• [The problem]: When you print the material, keep every line identical to the original.
....
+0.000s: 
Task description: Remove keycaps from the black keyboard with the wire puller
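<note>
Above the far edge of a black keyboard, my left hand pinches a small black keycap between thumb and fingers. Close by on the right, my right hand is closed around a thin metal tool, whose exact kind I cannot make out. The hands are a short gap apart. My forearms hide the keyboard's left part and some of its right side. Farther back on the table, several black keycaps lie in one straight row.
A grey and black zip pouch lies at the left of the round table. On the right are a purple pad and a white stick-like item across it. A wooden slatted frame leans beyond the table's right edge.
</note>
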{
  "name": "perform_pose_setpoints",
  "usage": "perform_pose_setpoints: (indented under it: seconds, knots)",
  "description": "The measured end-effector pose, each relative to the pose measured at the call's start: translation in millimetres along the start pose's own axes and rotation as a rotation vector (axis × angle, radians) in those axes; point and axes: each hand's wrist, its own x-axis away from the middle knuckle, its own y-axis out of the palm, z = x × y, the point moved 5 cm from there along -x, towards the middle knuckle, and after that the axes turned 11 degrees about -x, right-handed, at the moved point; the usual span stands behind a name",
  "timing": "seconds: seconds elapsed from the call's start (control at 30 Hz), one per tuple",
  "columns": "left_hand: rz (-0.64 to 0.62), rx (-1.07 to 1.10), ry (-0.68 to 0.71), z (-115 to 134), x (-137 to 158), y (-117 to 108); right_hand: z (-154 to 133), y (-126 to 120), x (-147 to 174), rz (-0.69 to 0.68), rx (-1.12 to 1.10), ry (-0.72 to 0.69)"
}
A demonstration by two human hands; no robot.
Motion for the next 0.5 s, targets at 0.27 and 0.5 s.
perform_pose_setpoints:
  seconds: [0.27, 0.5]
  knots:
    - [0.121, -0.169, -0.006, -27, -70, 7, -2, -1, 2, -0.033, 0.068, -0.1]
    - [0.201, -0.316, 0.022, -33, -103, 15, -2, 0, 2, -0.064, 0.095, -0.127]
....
• [Written solution]:
+0.000s: 
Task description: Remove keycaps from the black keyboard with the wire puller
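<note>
Above the far edge of a black keyboard, my left hand pinches a small black keycap between thumb and fingers. Close by on the right, my right hand is closed around a thin metal tool, whose exact kind I cannot make out. The hands are a short gap apart. My forearms hide the keyboard's left part and some of its right side. Farther back on the table, several black keycaps lie in one straight row.
A grey and black zip pouch lies at the left of the round table. On the right are a purple pad and a white stick-like item across it. A wooden slatted frame leans beyond the table's right edge.
</note>
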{
  "name": "perform_pose_setpoints",
  "usage": "perform_pose_setpoints: (indented under it: seconds, knots)",
  "description": "The measured end-effector pose, each relative to the pose measured at the call's start: translation in millimetres along the start pose's own axes and rotation as a rotation vector (axis × angle, radians) in those axes; point and axes: each hand's wrist, its own x-axis away from the middle knuckle, its own y-axis out of the palm, z = x × y, the point moved 5 cm from there along -x, towards the middle knuckle, and after that the axes turned 11 degrees about -x, right-handed, at the moved point; the usual span stands behind a name",
  "timing": "seconds: seconds elapsed from the call's start (control at 30 Hz), one per tuple",
  "columns": "left_hand: rz (-0.64 to 0.62), rx (-1.07 to 1.10), ry (-0.68 to 0.71), z (-115 to 134), x (-137 to 158), y (-117 to 108); right_hand: z (-154 to 133), y (-126 to 120), x (-147 to 174), rz (-0.69 to 0.68), rx (-1.12 to 1.10), ry (-0.72 to 0.69)"
}
A demonstration by two human hands; no robot.
Motion for the next 0.5 s, targets at 0.27 and 0.5 s.
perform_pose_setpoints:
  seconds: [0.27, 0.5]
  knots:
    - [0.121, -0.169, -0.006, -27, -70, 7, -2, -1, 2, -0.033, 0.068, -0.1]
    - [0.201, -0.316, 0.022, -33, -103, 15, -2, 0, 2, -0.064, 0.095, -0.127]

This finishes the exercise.